> **Your objective**: In the material below, find all lines with the string "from" and copy them.

> **Supplied information**:
BEGIN
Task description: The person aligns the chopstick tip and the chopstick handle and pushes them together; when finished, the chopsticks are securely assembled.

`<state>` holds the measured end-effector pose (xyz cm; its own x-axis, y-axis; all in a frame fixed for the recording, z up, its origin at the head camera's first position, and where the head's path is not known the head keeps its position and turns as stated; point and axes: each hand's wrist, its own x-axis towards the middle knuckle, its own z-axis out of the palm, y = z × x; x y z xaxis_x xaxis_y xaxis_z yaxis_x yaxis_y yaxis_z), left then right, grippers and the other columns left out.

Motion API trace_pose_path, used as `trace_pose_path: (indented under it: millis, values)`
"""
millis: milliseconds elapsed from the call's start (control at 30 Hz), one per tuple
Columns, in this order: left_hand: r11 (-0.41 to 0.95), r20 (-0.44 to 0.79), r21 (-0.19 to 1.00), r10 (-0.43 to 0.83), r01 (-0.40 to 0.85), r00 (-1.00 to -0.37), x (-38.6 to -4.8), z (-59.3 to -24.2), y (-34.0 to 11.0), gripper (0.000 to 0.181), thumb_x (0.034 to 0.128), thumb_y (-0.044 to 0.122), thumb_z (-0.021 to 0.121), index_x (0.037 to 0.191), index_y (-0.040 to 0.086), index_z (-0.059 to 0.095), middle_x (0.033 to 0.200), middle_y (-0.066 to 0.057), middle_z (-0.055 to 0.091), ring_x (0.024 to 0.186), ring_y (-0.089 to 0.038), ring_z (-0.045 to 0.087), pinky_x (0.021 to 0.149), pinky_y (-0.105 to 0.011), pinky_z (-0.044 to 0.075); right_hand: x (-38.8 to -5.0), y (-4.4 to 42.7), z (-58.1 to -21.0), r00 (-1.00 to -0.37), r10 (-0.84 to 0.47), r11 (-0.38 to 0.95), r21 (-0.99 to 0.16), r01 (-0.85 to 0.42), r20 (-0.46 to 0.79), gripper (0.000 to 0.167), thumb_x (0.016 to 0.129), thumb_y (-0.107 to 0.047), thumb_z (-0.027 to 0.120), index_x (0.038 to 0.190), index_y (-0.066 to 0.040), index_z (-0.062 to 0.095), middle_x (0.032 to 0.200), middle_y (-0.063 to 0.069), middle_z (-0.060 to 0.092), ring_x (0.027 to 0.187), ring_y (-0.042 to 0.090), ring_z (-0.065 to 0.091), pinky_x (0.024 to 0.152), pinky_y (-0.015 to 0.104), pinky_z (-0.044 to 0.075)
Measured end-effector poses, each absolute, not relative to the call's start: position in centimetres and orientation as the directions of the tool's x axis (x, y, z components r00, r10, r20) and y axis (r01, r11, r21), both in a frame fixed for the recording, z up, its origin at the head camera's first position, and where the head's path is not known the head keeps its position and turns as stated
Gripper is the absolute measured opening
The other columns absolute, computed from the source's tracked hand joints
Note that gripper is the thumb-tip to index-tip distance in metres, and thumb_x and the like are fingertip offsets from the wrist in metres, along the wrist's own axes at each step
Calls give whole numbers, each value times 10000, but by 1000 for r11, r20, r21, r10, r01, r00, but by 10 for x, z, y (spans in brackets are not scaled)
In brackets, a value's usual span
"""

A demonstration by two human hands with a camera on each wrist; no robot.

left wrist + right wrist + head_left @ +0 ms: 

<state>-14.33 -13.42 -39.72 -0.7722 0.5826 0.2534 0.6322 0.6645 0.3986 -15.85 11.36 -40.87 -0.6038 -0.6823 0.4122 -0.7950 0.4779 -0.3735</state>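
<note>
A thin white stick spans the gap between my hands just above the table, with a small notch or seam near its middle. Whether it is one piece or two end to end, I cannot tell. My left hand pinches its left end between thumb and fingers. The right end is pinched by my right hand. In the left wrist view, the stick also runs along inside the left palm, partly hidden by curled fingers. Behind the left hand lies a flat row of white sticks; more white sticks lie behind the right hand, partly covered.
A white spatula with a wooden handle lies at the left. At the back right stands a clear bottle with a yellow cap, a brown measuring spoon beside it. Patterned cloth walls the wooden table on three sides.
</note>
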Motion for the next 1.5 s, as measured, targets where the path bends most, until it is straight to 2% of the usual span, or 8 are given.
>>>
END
> **Answer to this task**:
millis: milliseconds elapsed from the call's start (control at 30 Hz), one per tuple
The other columns absolute, computed from the source's tracked hand joints
Note that gripper is the thumb-tip to index-tip distance in metres, and thumb_x and the like are fingertip offsets from the wrist in metres, along the wrist's own axes at each step

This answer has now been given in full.